Ten Things You Might Experience After Losing Your Mom

There are certain things that happen after you lose your mom that you can’t prepare yourself for. If you suffer from anxiety, you have a predisposition for getting stuck in your own head, repeating thoughts that are unwanted or harmful over and over again. The following are things I have experienced, and continue to experience, in the first year after losing my mom.

The thought of moving on hurts, so you feel unable to.

Moving on would mean accepting that she’s gone, and you’re not quite there yet. But you have no choice, you can’t freeze or move back in time. So you might go in and out of moments of panic because its like you’re being slowly pushed towards the edge of a cliff, and you don’t have your mom parachute to keep you safe. Everyone will tell you that life moves on, but to you, that’s the saddest part.

Literally everything will remind you of her.

No matter where you are, what you’re doing, and how unrelated it may even be, something will remind you of her in some way. A song might come on the radio that you knew she loved. You drive by a house that you know she would have complimented. Someone says something she used to say. Literally everything elicits a “she would have loved this” or a “she would have hated that.” You constantly think about her, and the things she might have said in any given situation.

Thinking of happier times hurts. A lot. 

Whether or not you’re already a nostalgic person, you become one. Only, instead of feeling joy out of reviewing previous times and eras of your life, it burns your heart in ways you’ve never experienced. Suddenly the happy memories are hard to perceive as happy because they hurt so much. They’re dangerous to think about because they put you in a hole that is hard to climb out of. But you can’t help but think about them because you are desperate to see her again, so you think about the times you had with her. You want to go back. You want so badly to go back. Yet, at the same time, at least for that moment, you want to forget so you can stop hurting. But then that thought hurts too, because the time you had with her is so sacred and precious, you want  to hold on to the memories for dear life, but staring them in the face destroys you.

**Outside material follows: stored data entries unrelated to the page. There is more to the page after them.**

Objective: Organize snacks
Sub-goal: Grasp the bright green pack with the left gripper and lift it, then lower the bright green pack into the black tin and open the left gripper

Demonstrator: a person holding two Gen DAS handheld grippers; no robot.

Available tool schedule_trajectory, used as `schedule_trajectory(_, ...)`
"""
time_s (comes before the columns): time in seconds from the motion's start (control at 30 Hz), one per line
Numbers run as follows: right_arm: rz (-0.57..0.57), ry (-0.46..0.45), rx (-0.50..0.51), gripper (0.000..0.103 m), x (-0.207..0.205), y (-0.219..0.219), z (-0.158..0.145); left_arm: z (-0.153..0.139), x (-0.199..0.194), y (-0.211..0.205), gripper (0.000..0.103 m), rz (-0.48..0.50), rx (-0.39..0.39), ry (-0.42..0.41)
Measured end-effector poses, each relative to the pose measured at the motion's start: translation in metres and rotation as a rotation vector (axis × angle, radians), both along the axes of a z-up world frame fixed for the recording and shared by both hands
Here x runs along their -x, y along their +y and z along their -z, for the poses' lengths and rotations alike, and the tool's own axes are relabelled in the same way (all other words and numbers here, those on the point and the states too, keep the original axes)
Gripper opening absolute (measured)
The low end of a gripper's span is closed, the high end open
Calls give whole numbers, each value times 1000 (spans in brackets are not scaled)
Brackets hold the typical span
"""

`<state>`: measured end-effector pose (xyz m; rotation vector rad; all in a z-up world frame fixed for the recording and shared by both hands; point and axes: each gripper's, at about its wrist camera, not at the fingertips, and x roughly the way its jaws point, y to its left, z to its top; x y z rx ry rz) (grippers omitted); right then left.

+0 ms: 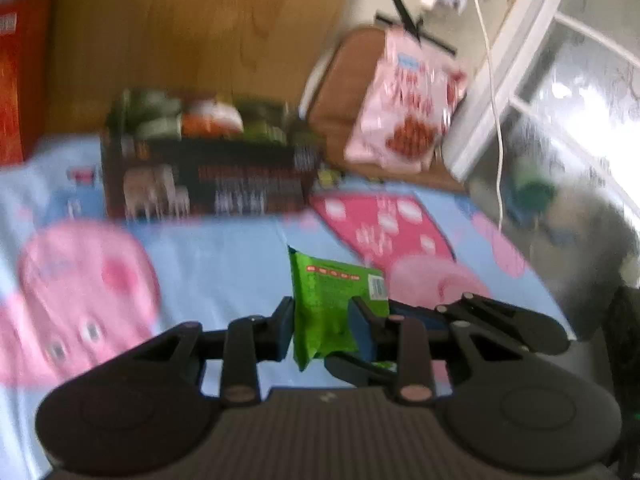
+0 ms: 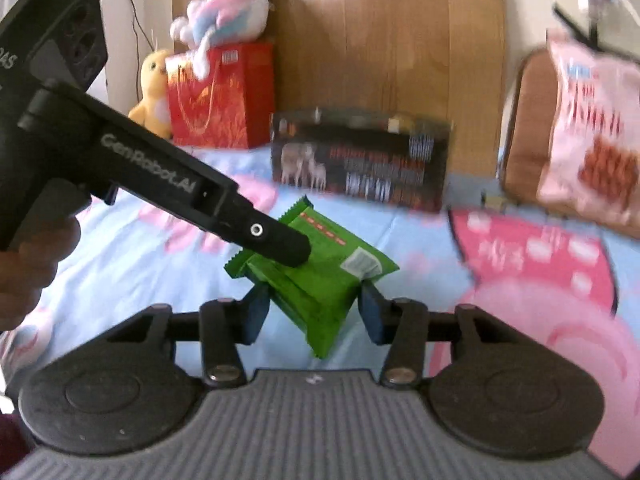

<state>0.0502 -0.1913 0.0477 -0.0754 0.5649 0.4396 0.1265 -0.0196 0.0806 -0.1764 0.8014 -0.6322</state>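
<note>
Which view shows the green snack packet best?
The right wrist view: the green packet shows nearly whole, label visible, between both grippers. The left wrist view shows it edge-on and blurrier, partly hidden by fingers.

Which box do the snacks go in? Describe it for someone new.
Find the wooden headboard behind the blue cartoon bedsheet. The dark box sits against it, snack packets showing in its open top. Unlike the red gift bag beside it, it's black with pale animal figures printed.
</note>
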Motion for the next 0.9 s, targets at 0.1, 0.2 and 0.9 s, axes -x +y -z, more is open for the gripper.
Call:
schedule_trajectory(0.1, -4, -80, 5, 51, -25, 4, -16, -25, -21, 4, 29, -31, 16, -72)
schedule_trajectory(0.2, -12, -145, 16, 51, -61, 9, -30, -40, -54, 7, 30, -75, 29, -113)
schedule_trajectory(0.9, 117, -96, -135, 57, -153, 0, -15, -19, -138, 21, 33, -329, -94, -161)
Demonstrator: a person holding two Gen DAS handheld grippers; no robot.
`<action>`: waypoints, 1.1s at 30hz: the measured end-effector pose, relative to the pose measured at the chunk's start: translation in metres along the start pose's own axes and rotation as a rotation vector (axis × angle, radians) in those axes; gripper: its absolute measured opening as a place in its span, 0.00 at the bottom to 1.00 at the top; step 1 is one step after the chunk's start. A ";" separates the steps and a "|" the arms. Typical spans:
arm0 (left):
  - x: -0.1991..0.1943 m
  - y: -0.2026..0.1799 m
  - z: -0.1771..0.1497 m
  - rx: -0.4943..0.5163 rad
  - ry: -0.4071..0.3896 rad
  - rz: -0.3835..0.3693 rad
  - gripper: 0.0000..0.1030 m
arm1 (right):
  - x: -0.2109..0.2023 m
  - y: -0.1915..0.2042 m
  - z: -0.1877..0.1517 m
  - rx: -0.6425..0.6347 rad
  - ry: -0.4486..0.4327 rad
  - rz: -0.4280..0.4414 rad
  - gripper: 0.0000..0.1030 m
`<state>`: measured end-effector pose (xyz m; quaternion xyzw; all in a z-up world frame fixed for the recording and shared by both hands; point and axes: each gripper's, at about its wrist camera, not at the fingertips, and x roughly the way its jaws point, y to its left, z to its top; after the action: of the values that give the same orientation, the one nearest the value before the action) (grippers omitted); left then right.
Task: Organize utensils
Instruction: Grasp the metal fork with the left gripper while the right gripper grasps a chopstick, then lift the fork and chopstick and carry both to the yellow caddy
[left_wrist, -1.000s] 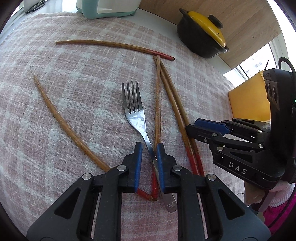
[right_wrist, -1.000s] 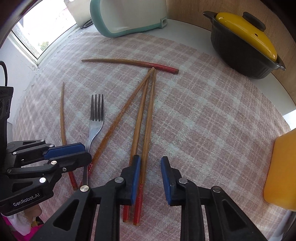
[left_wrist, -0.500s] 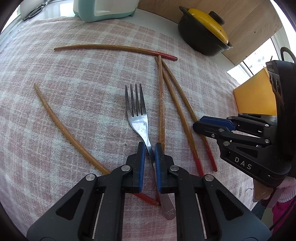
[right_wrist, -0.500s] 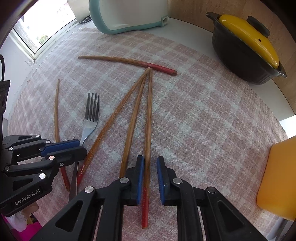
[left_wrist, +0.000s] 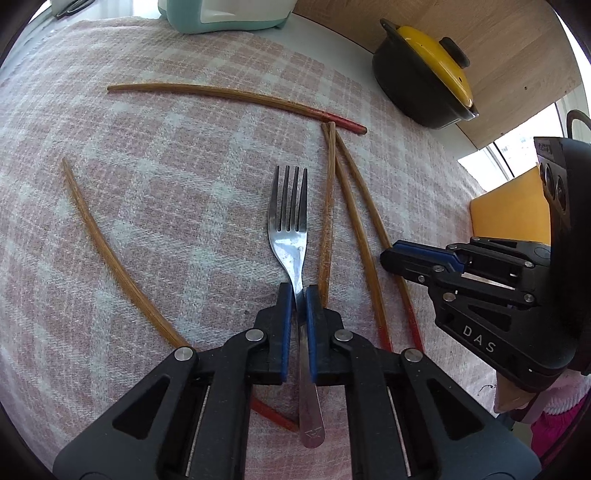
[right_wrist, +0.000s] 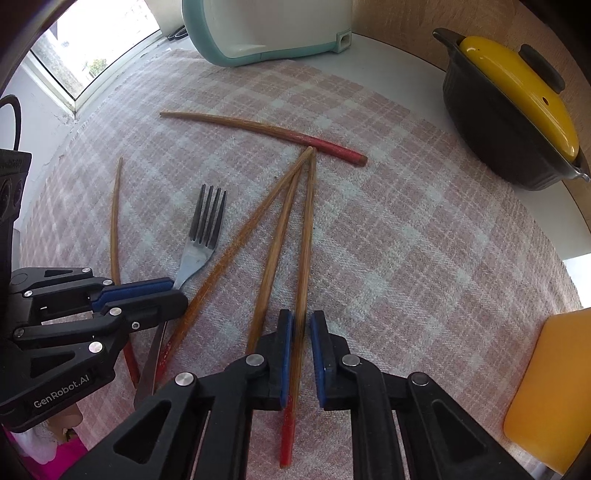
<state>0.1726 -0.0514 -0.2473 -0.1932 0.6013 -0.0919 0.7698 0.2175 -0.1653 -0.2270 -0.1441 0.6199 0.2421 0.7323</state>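
Note:
A steel fork (left_wrist: 288, 236) lies on the pink checked cloth (left_wrist: 166, 206), tines pointing away. My left gripper (left_wrist: 300, 295) is closing, its blue pads pressed on the fork's handle. In the right wrist view the left gripper (right_wrist: 179, 293) sits low on the left over the fork (right_wrist: 205, 229). Three red-tipped wooden chopsticks fan out from one point. My right gripper (right_wrist: 301, 321) is closing on the rightmost chopstick (right_wrist: 306, 240), which runs between its pads. The right gripper (left_wrist: 388, 256) also shows side-on in the left wrist view.
Two more chopsticks lie apart: one across the far side (right_wrist: 266, 129), one at the left (right_wrist: 114, 221). A black pot with a yellow lid (right_wrist: 509, 122) stands at the back right, a teal-and-white appliance (right_wrist: 266, 29) behind, and a yellow object (right_wrist: 554, 380) at the right edge.
Both pairs of jaws have narrowed: the left onto the fork's handle, the right onto the rightmost chopstick after shifting sideways over it. The three chopsticks have fanned apart.

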 end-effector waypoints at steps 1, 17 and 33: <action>-0.001 0.002 0.000 -0.009 -0.001 -0.002 0.05 | 0.000 -0.001 0.001 -0.004 0.004 0.004 0.04; -0.003 -0.001 0.005 0.066 0.026 0.066 0.04 | 0.005 -0.001 0.017 -0.051 0.057 0.025 0.11; -0.042 0.035 -0.008 -0.026 -0.187 -0.011 0.03 | -0.012 -0.030 -0.017 0.132 -0.092 0.083 0.04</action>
<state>0.1511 -0.0052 -0.2262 -0.2143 0.5269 -0.0696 0.8195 0.2175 -0.2011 -0.2211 -0.0585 0.6057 0.2374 0.7572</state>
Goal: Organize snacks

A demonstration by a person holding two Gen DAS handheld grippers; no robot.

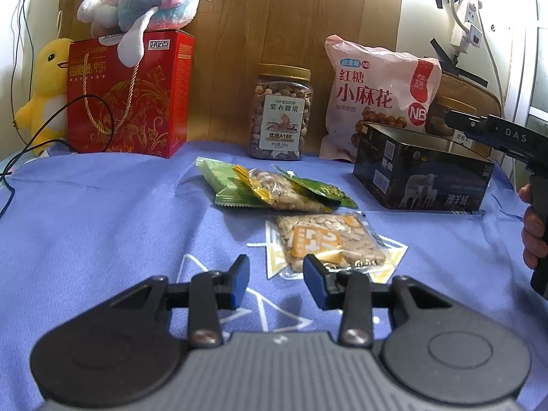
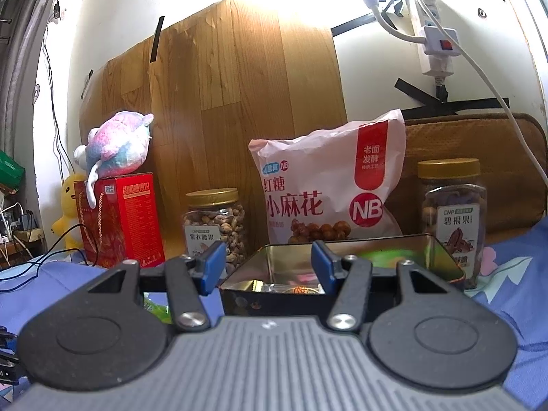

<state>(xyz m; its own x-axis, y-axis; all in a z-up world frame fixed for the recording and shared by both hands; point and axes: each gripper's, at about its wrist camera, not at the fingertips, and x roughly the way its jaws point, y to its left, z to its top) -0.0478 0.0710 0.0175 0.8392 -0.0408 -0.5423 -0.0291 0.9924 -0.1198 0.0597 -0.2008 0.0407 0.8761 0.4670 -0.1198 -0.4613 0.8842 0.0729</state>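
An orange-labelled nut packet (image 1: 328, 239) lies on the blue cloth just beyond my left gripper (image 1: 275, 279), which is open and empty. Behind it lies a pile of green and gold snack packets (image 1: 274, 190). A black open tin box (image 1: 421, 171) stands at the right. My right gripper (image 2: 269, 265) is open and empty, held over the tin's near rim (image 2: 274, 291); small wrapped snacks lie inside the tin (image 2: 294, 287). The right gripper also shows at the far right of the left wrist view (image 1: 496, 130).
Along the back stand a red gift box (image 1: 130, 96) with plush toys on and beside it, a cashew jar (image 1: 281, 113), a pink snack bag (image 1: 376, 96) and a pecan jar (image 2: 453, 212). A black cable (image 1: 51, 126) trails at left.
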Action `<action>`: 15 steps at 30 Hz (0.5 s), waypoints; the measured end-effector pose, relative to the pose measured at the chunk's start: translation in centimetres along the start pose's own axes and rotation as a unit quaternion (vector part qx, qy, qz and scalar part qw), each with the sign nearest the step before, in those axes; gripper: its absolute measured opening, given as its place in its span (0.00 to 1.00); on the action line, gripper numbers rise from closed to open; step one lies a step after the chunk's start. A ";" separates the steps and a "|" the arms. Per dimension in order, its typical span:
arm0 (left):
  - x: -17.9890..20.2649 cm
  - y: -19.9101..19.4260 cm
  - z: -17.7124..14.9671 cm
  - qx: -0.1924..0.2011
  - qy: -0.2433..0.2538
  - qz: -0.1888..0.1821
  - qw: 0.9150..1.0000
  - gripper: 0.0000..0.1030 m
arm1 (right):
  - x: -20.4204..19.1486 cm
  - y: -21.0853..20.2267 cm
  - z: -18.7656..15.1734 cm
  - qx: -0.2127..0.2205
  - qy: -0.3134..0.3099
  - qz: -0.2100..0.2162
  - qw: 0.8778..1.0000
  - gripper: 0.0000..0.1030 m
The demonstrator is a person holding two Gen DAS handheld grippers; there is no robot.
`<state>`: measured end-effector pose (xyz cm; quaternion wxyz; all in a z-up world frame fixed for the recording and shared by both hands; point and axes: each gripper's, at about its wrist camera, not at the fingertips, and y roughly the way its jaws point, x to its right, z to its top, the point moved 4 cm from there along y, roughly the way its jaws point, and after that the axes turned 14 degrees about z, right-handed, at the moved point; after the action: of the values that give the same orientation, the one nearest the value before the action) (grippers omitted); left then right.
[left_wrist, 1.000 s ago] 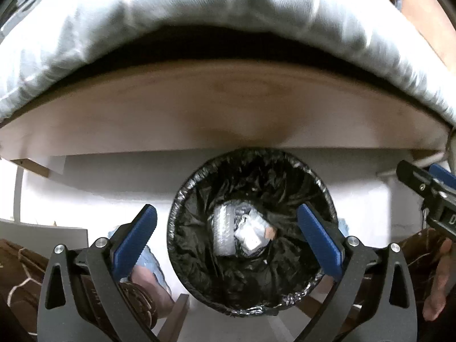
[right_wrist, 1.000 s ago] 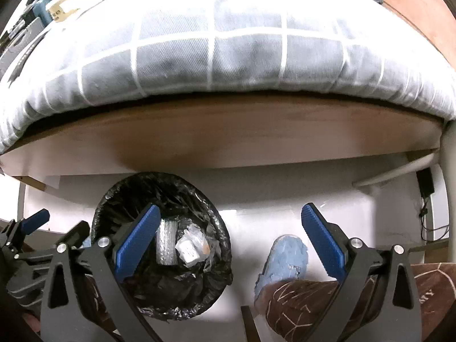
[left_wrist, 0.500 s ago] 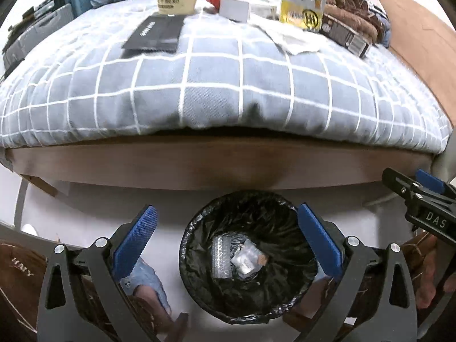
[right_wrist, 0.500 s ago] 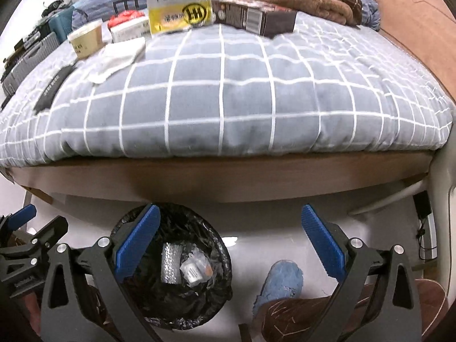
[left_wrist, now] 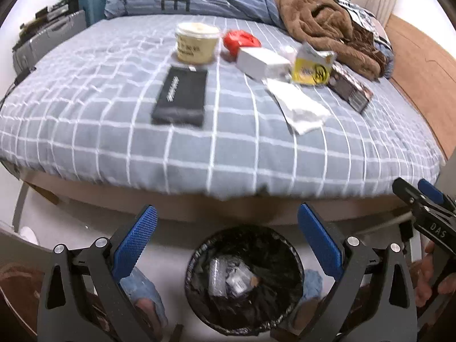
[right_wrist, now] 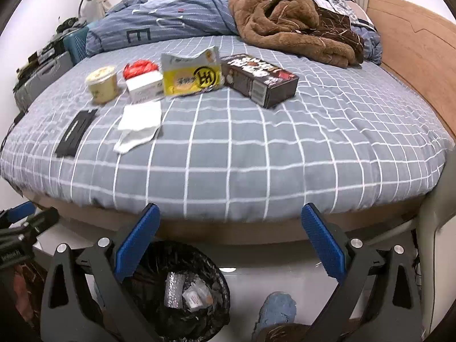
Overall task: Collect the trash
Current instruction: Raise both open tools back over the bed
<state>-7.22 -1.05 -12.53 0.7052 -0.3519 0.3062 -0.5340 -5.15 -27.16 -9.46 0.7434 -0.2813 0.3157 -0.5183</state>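
Observation:
A black-lined bin [left_wrist: 245, 282] [right_wrist: 185, 293] stands on the floor by the bed, holding a few wrappers. On the checked bedcover lie a cream cup [left_wrist: 196, 42] [right_wrist: 102, 84], a red wrapper [left_wrist: 242, 40] [right_wrist: 139, 67], a white box [left_wrist: 260, 62] [right_wrist: 144, 85], a yellow packet [left_wrist: 312, 67] [right_wrist: 191, 75], a dark snack box [left_wrist: 349, 87] [right_wrist: 259, 78], a white tissue [left_wrist: 299, 105] [right_wrist: 139, 125] and a flat black packet [left_wrist: 181, 95] [right_wrist: 75, 131]. My left gripper [left_wrist: 226, 242] is open above the bin. My right gripper [right_wrist: 229, 242] is open at the bed's edge, empty.
A brown blanket [right_wrist: 287, 20] and a blue duvet [right_wrist: 165, 20] are heaped at the far side of the bed. A wooden headboard [right_wrist: 413, 57] runs along the right. Cases [left_wrist: 48, 40] stand at the left. A person's blue slippers [right_wrist: 276, 310] are by the bin.
Both grippers have risen and tilted up from the bin, so the bed top and its litter have come into view. Both stay open and empty.

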 end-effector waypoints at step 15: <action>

Suddenly you remember lost memories.

Conversations, interactions, events, tons of random, insignificant moments from your past that have been long since forgotten, from early childhood to present, will suddenly be remembered. They might be triggered by something, or they can come into your head at complete random.

Music hurts. 

Most music, if not all, will hurt. It doesn’t matter if it’s music you know she never heard. It will all hurt. Music you used to listen to before she got sick reminds you of happier times, and as mentioned above, that hurts to think about. Music that comes on the radio will hurt too. The lyrics in love songs stop being about romantic love, and become about the love you shared with your mom (minus any sexual content). Break up songs feel like they’re talking about your loss. New songs will come on by artists she loved, and you’ll be sad that she never got to hear them. Songs will come on by artists that she hated and you wish you could trash talk with her.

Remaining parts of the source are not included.